■ Directions ■
Print every line of the listing below, starting with the line that holds "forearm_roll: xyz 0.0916" and going on through the line that holds "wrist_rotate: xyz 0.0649", both included, and print nothing else.

■ Provided records ■

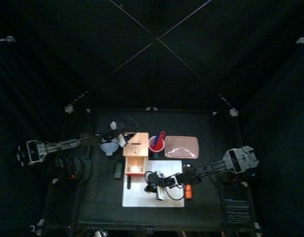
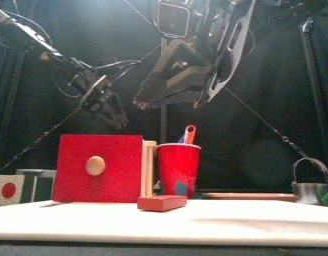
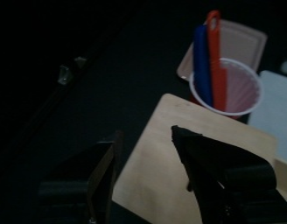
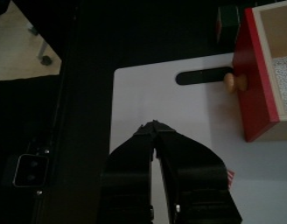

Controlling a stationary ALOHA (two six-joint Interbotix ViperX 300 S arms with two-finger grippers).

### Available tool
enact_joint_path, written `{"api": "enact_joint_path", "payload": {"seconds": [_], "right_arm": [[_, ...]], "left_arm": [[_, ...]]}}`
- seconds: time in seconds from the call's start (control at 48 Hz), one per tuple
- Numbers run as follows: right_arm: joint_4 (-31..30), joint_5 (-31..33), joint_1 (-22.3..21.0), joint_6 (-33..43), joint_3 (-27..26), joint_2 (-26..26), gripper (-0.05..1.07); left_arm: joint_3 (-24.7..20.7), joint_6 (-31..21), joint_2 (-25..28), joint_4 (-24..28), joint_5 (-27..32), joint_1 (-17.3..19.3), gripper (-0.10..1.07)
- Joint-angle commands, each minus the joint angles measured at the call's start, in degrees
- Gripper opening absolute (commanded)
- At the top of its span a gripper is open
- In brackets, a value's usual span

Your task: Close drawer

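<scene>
The drawer (image 4: 278,54) stands pulled out of the small orange-tan box (image 1: 138,143). It has pale wood walls, a red front (image 2: 100,168) and a round wooden knob (image 4: 233,80). My right gripper (image 4: 152,129) hovers over the white sheet (image 4: 170,96), a short way in front of the knob, with its jaws shut and nothing between them. My left gripper (image 3: 146,144) is open above the box's tan top (image 3: 216,140), touching nothing. In the top view the left gripper (image 1: 114,144) sits at the box's left side.
A red cup (image 2: 180,166) holding pens stands beside the box, with a pinkish board (image 1: 181,143) behind it. A black marker (image 4: 205,77) lies on the sheet by the knob. A small red block (image 2: 161,203) lies in front. A metal cup (image 2: 310,186) stands far right.
</scene>
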Motion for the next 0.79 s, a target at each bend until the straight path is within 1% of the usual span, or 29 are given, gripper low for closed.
{"api": "enact_joint_path", "payload": {"seconds": [0.0,0.083,0.125,0.25,0.312,0.396,0.479,0.604,0.771], "right_arm": [[0.0,-0.5,0.1,0.1,-2.1,-0.2,0.24],[0.0,-0.4,0.1,0.2,-3.2,1.4,0.24],[0.0,-0.2,0.1,0.2,-3.6,2.0,0.24],[0.2,-0.2,0.1,0.3,-5.4,4.3,0.24],[0.2,-0.2,0.1,0.2,-6.2,5.4,0.24],[0.0,-0.1,0.1,0.2,-7.4,6.6,0.24],[0.0,-0.1,-0.2,0.2,-8.3,7.6,0.24],[0.0,-0.1,-0.2,0.1,-10.4,9.3,0.24],[-0.1,0.4,-1.1,-0.3,-13.1,11.5,0.24]], "left_arm": [[-3.9,0.0,2.3,0.5,1.2,2.0,0.83],[-6.3,0.0,5.6,1.7,2.6,4.0,0.81],[-7.1,0.0,7.1,2.3,3.2,4.3,0.80],[-8.9,0.1,11.5,4.7,4.2,4.3,0.79],[-9.3,0.4,12.8,4.9,4.2,4.3,0.78],[-9.7,1.1,13.8,4.6,4.5,4.0,0.78],[-9.3,1.5,14.1,4.1,5.4,2.8,0.76],[-8.7,2.0,14.2,3.6,6.1,1.2,0.71],[-8.0,2.0,14.5,2.7,6.1,0.2,0.65]]}}
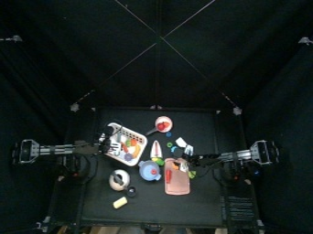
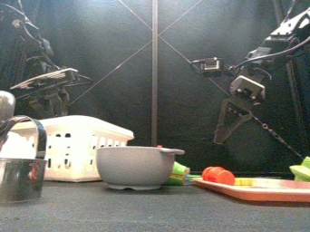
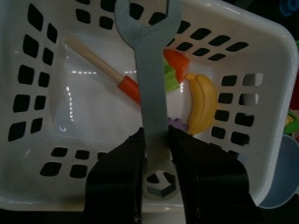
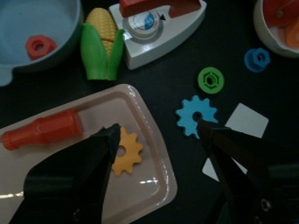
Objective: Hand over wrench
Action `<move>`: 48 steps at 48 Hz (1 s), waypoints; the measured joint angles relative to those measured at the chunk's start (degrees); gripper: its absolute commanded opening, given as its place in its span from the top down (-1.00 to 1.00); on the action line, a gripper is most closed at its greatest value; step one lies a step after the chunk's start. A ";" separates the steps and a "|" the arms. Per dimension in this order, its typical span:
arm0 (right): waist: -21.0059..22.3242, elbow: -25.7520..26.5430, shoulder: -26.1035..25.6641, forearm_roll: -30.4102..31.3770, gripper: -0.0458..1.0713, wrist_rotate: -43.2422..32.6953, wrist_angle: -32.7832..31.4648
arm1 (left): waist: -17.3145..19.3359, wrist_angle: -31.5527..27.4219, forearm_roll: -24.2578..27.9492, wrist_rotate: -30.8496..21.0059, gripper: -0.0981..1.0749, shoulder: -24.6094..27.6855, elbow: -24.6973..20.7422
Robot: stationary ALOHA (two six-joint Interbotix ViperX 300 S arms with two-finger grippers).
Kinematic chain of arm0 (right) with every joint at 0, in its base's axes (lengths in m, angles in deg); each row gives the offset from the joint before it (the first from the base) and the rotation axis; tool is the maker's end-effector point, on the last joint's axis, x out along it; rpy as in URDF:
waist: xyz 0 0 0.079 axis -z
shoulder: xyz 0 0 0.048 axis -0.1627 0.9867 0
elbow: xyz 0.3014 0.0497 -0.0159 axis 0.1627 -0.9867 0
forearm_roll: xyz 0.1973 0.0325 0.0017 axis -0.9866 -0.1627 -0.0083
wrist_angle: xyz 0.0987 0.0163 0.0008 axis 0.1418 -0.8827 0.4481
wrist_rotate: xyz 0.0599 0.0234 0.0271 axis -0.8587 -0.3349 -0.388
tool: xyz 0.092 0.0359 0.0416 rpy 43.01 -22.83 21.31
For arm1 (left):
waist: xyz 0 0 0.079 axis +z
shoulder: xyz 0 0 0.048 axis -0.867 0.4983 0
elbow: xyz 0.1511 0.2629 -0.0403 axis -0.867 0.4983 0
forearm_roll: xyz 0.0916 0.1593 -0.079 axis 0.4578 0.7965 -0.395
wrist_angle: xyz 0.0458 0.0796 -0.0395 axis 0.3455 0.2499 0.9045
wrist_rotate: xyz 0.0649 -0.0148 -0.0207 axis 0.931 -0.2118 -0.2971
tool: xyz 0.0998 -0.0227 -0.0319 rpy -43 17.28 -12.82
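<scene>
In the left wrist view my left gripper [image 3: 155,142] is shut on the shaft of a grey metal wrench [image 3: 145,61]. The wrench's open-ended head points away over the inside of the white slotted basket [image 3: 35,96]. In the top view that gripper [image 1: 113,146] is at the basket [image 1: 124,143], left of the table's middle. My right gripper [image 4: 162,131] is open and empty, hanging over a pink tray [image 4: 70,175]. It is right of the middle in the top view [image 1: 196,158] and raised in the front view [image 2: 230,118].
The basket also holds a banana [image 3: 204,103] and an orange-handled tool [image 3: 117,80]. Under the right gripper lie an orange gear [image 4: 126,150], a blue gear [image 4: 194,114], a corn cob [image 4: 103,39] and a blue bowl [image 4: 30,44]. A grey bowl [image 2: 136,166] and a metal cup [image 2: 18,170] stand at the front.
</scene>
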 measured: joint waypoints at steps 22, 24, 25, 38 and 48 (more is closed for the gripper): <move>7.56 4.92 -0.09 0.00 -0.85 -0.09 21.36 | -2.11 19.51 14.50 -0.26 -0.08 0.44 1.23; 8.79 5.63 0.00 -1.14 -0.85 0.00 24.17 | -2.02 22.15 16.26 -0.18 -0.08 0.70 1.58; 9.32 6.06 0.09 -1.76 -0.85 0.00 25.58 | -2.11 22.76 16.70 -0.26 -0.08 0.79 1.67; 14.94 7.82 1.67 -15.91 -0.85 0.26 34.19 | -1.93 33.57 28.21 -0.35 -0.08 2.29 2.02; 16.00 9.40 3.87 -22.94 -0.85 0.62 36.83 | -0.88 35.60 29.71 -0.62 -0.08 5.10 0.09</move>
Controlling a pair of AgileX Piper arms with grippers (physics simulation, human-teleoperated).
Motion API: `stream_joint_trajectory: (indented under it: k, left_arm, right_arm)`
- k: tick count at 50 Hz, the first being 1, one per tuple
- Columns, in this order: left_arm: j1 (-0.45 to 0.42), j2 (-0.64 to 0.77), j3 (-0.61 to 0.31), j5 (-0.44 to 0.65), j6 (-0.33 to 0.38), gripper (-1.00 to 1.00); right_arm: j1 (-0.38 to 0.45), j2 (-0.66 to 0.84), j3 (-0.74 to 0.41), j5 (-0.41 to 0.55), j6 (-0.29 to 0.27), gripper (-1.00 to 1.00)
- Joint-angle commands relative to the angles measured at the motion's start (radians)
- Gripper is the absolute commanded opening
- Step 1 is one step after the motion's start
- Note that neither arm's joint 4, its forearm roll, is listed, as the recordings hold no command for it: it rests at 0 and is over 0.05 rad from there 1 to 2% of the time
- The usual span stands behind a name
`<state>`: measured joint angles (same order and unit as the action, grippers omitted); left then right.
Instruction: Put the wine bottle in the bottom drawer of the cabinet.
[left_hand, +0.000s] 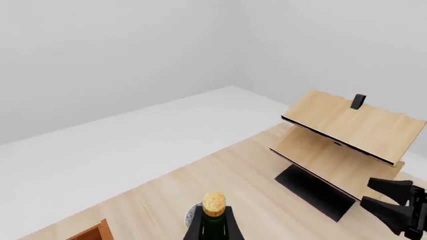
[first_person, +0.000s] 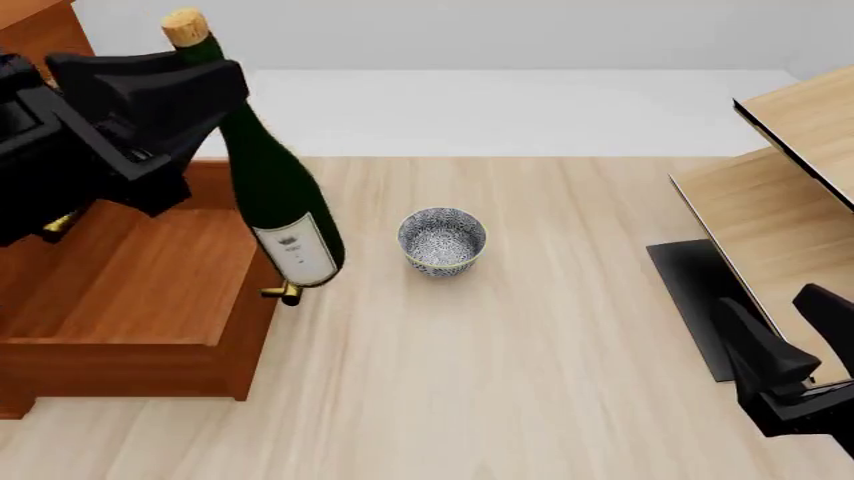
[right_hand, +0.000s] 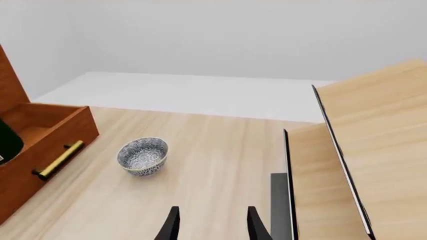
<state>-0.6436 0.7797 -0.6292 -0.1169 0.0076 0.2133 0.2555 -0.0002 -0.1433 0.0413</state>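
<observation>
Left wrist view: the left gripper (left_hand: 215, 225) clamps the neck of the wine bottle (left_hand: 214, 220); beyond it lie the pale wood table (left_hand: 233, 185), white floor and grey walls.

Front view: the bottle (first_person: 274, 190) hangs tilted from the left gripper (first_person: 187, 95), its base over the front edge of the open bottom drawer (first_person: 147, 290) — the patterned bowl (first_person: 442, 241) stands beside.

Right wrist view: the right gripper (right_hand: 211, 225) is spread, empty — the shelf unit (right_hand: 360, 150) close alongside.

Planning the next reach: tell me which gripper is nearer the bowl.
Left. The left gripper holds the wine bottle just beside the bowl; the right gripper sits far off by the shelf.
</observation>
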Motion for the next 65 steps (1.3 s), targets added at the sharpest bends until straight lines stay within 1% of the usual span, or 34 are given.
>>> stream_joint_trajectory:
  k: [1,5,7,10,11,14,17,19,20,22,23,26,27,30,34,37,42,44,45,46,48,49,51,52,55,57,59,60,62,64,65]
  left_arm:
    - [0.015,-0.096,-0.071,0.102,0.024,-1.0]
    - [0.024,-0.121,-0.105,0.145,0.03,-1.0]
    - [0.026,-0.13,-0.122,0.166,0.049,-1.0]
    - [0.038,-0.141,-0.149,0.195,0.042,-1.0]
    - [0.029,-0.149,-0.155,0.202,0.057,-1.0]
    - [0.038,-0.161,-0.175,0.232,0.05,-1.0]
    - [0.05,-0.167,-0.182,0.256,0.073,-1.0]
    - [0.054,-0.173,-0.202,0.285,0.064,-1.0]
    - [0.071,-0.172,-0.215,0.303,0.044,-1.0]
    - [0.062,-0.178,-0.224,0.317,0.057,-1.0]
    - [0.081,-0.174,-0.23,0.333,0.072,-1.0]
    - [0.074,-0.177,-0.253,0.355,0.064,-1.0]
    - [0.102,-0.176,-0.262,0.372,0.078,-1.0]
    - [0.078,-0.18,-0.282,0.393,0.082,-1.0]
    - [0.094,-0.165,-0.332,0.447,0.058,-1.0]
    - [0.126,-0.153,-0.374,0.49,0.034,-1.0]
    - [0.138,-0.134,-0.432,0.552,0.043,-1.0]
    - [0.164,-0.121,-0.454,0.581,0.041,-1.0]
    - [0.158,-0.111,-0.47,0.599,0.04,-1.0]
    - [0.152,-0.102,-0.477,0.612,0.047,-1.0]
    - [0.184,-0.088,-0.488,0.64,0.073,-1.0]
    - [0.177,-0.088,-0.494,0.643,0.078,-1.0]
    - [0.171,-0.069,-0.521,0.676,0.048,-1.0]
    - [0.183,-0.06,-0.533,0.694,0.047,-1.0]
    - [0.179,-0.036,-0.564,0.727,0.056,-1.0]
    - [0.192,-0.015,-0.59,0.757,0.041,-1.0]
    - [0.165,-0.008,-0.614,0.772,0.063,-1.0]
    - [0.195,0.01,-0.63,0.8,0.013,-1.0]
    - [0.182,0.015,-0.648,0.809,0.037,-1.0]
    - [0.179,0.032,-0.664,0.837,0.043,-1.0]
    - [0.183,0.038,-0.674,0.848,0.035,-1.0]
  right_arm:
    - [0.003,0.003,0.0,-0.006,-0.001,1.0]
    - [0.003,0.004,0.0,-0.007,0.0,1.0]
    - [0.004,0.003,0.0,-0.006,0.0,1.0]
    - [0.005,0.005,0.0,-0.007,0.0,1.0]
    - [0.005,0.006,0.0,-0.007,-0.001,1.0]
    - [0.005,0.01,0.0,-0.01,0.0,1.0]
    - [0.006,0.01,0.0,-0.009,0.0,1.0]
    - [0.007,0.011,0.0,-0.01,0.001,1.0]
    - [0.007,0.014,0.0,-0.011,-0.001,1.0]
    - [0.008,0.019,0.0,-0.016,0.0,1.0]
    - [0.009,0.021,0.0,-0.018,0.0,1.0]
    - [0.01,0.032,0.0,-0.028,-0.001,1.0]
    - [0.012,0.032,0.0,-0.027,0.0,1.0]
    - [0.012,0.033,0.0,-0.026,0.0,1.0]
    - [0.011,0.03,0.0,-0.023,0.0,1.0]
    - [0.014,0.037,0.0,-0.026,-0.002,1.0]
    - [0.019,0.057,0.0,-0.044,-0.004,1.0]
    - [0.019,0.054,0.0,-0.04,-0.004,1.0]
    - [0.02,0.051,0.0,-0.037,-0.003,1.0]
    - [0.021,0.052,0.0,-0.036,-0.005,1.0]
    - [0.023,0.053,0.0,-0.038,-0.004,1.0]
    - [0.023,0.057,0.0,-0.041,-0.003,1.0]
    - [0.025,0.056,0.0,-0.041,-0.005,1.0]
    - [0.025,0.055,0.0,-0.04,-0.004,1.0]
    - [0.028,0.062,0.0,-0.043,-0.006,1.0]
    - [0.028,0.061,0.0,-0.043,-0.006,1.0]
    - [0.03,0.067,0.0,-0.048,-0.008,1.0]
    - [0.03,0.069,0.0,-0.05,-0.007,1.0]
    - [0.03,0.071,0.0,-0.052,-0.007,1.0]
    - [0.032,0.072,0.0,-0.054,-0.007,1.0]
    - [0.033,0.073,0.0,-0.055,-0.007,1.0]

■ Exercise answer ■
forearm_roll: xyz 0.0916 0.1593 -0.079 axis 0.4578 0.7965 -0.395
wrist_angle: xyz 0.0458 0.0796 -0.0395 axis 0.3455 0.2499 0.9045
wrist_rotate: xyz 0.0649 -0.0148 -0.0207 axis 0.931 -0.2118 -0.2971

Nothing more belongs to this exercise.